Kurz: am letzten Kurstag im strömenden Regen gegen 6:00 Uhr Abends füllten Dave und ich den Schlusssack und klopften ihn fest, mit netter kleiner Spitze, von der der Regen abperlen kann.
Dann nahm Terry den großen Tamper und rammte wie ein römisches Heer beim Stürmen der belagerten Stadt die Beine unter der Form des Gewölbes weg. Sie sackte, genau wie sie sollte, auf die Mauervorsprünge darunter, und wir zogen sie raus. Und das Gewölbe stand!

Und der Regen hörte auf. Wir alle jubelten und waren ganz fassungslos.
Ein kleines Häufchen aus totalen Bauneulingen hatte in sieben Tagen eine Rundkuppel mit Gewölbebogen als Eingang, Belüftungssystem und Fenster gebaut!
Und wir alle wissen jetzt, dass jeder und jede von uns das kann.
Jeden einzelnen Schritt dafür.
Wir alle haben mit Säge und Beil und Tamper und Klopfer gearbeitet, haben ungeahnte Hilfsmittel kennengelernt wie die „spirit level“ und den Fadenzirkel in der Kuppelmitte (zum Messen, ob jede Runde rund ist oder Klobrille) und Vertrauen in die eigenen Fähigkeiten gewonnen.

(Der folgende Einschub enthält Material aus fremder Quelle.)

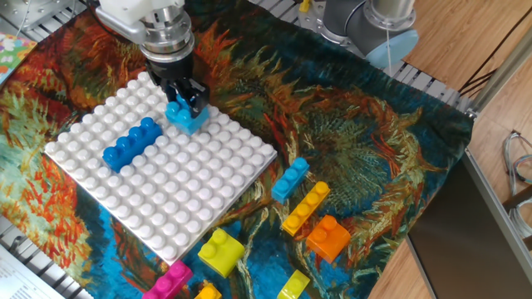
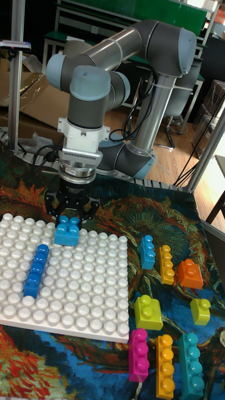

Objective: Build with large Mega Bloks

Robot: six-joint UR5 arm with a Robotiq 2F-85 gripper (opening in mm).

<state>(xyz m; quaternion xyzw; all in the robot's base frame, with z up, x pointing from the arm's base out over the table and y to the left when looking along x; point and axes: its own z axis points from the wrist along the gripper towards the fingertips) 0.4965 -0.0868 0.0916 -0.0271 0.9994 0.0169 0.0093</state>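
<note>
My gripper (image 1: 184, 101) (image 2: 70, 217) hangs over the far edge of the white studded baseplate (image 1: 191, 199) (image 2: 87, 300). It is shut on a short light blue Mega Blok (image 1: 188, 118) (image 2: 67, 232), which rests on or just above the plate's studs. A long dark blue brick (image 1: 131, 143) (image 2: 35, 270) is seated on the plate to the left of it. The loose bricks lie off the plate: light blue (image 1: 290, 178) (image 2: 147, 251), orange-yellow (image 1: 304, 208) (image 2: 165, 264), orange (image 1: 328, 237) (image 2: 189, 273), lime yellow (image 1: 220, 251) (image 2: 148, 312) and pink (image 1: 169, 281) (image 2: 139, 354).
A patterned cloth (image 1: 357, 124) covers the table. More loose bricks sit near the front edge: a small lime one (image 2: 200, 310), an orange one (image 2: 165, 365) and a teal one (image 2: 190, 364). The arm's base (image 1: 366, 25) stands at the back right.
</note>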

Louie und Caz haben die Fertigstellung unseres Werks gar nicht mehr mitbekommen, weil sie schon am Vorabend abreisen mussten.
Ich glaube, sie haben auch nicht wirklich daran geglaubt, dass wir fertig werden würden, und wollten sich den Frust ersparen.

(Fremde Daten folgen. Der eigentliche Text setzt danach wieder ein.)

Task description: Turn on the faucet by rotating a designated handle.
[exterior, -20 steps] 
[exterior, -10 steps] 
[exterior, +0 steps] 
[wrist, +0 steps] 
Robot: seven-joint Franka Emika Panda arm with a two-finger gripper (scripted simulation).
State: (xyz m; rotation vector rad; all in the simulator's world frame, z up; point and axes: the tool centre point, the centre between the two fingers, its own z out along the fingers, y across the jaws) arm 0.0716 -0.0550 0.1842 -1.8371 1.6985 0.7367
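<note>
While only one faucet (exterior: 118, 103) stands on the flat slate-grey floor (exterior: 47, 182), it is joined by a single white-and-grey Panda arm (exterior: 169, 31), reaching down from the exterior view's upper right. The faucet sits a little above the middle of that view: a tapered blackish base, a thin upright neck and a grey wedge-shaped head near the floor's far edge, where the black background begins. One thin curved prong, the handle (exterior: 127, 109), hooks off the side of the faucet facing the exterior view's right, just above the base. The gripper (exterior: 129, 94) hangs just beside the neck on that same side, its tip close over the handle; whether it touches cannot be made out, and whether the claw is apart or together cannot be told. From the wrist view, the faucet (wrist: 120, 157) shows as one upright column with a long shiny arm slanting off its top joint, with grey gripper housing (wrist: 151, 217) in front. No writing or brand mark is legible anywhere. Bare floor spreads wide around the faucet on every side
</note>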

Nun haben sie eine Menge Fotos und Filme bekommen – wenn das mal nicht noch viel frustrierender war!

Abends haben Nina und Dave Terry und mich, die beiden Zeltbewohner, in ihre reizende Ferienwohnung eingeladen, zum Heiß-Duschen, Wäschewaschen, Aufladen aller elektronischen Geräte, Fotosbegucken und gemeinsamen Essen. Es war herrlich. Das war ja so ziemlich das einzige Mal, dass ich das Farmgrundstück verlassen habe. So brav war ich denn doch.
Und um meinen Status als Farmhelferin zu rechtfertigen, habe ich zwischen den Kursen die Outdoor-Küche geschrubbt (es war nötig! Aber total sinnlos, weil die Katzen sofort mit lehmigen Pfoten wieder über alles gelaufen sind und die Tochter von Emma und Stuart ihren 14. Geburtstag mit gleich zwei Gartenpartys mit selbstkochenden Jugendlichen beging), ungefähr eine Million Disteln aus dem Gemüsegarten gegraben und mich durch Paulinas in der Gartenjurte gelagerte wunderbare Bibliothek von Natural-Building-Büchern geschmökert. Von Anleitungen zum Bau des perfekten geruchlosen wartungsarmen Kompostklos bis zu „The Hand-Sculpted House“ von Evans/Smith/Smiley, das ich unbedingt zum Geburtstag haben muss.
Allen, die sich schon mal gefragt haben, warum wir eigentlich unhinterfragt alle in schachtelförmigen Behausungen leben statt in handgematschten Hobbit-Wohnungen, sei dieses Werk glühend empfohlen.
Vorsicht, es besteht die Gefahr eines folgenreichen Paradigmenumsturzes, gefolgt von der Suche nach einem sonnigen Hanggrundstück mit lehmigem Boden zum Bauen.
Weiß jemand, wo ich so eins herkriege?